▶ _DIRECTIONS_: Without skipping anything, transcribe the listing that follows.

▶ _RAW DATA_:

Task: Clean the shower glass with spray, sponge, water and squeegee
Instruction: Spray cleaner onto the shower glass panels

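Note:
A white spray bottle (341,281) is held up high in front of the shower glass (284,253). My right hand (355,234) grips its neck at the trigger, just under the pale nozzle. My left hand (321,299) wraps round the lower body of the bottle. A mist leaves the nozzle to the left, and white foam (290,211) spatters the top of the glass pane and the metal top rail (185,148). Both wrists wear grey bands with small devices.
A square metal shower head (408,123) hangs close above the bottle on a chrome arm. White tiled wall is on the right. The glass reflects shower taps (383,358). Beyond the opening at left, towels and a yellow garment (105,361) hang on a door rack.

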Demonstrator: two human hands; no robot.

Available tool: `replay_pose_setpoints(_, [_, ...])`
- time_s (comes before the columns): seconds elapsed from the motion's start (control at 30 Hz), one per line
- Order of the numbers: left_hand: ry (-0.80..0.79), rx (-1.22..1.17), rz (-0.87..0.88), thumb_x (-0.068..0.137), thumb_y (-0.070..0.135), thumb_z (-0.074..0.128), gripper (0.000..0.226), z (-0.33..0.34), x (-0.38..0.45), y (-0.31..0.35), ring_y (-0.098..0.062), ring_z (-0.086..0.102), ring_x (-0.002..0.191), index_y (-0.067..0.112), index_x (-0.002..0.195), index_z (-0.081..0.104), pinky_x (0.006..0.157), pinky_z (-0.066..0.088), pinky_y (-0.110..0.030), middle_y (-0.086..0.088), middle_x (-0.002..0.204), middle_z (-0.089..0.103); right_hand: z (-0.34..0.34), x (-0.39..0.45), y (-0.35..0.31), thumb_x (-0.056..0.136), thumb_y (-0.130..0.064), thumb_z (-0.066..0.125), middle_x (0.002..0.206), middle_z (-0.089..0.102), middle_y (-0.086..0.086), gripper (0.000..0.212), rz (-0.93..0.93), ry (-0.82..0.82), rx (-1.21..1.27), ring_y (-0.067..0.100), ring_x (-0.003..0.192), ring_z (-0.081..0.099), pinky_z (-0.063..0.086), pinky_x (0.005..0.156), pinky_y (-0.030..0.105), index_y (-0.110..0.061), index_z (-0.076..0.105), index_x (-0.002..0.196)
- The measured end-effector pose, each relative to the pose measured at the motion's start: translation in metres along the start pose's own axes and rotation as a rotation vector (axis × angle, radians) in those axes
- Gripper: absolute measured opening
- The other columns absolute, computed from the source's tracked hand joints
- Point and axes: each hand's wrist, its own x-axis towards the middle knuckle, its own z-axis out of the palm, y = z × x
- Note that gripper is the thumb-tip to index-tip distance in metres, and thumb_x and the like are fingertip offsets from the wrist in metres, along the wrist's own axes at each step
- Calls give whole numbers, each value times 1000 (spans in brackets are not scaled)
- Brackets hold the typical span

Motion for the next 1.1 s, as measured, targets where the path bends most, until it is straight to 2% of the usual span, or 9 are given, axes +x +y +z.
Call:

▶ _TASK ANSWER_:
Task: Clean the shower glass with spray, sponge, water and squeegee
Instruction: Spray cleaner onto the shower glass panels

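Note:
A white spray bottle (341,281) is held up high in front of the shower glass (284,253). My right hand (355,234) grips its neck at the trigger, just under the pale nozzle. My left hand (321,299) wraps round the lower body of the bottle. A mist leaves the nozzle to the left, and white foam (290,211) spatters the top of the glass pane and the metal top rail (185,148). Both wrists wear grey bands with small devices.
A square metal shower head (408,123) hangs close above the bottle on a chrome arm. White tiled wall is on the right. The glass reflects shower taps (383,358). Beyond the opening at left, towels and a yellow garment (105,361) hang on a door rack.
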
Demonstrator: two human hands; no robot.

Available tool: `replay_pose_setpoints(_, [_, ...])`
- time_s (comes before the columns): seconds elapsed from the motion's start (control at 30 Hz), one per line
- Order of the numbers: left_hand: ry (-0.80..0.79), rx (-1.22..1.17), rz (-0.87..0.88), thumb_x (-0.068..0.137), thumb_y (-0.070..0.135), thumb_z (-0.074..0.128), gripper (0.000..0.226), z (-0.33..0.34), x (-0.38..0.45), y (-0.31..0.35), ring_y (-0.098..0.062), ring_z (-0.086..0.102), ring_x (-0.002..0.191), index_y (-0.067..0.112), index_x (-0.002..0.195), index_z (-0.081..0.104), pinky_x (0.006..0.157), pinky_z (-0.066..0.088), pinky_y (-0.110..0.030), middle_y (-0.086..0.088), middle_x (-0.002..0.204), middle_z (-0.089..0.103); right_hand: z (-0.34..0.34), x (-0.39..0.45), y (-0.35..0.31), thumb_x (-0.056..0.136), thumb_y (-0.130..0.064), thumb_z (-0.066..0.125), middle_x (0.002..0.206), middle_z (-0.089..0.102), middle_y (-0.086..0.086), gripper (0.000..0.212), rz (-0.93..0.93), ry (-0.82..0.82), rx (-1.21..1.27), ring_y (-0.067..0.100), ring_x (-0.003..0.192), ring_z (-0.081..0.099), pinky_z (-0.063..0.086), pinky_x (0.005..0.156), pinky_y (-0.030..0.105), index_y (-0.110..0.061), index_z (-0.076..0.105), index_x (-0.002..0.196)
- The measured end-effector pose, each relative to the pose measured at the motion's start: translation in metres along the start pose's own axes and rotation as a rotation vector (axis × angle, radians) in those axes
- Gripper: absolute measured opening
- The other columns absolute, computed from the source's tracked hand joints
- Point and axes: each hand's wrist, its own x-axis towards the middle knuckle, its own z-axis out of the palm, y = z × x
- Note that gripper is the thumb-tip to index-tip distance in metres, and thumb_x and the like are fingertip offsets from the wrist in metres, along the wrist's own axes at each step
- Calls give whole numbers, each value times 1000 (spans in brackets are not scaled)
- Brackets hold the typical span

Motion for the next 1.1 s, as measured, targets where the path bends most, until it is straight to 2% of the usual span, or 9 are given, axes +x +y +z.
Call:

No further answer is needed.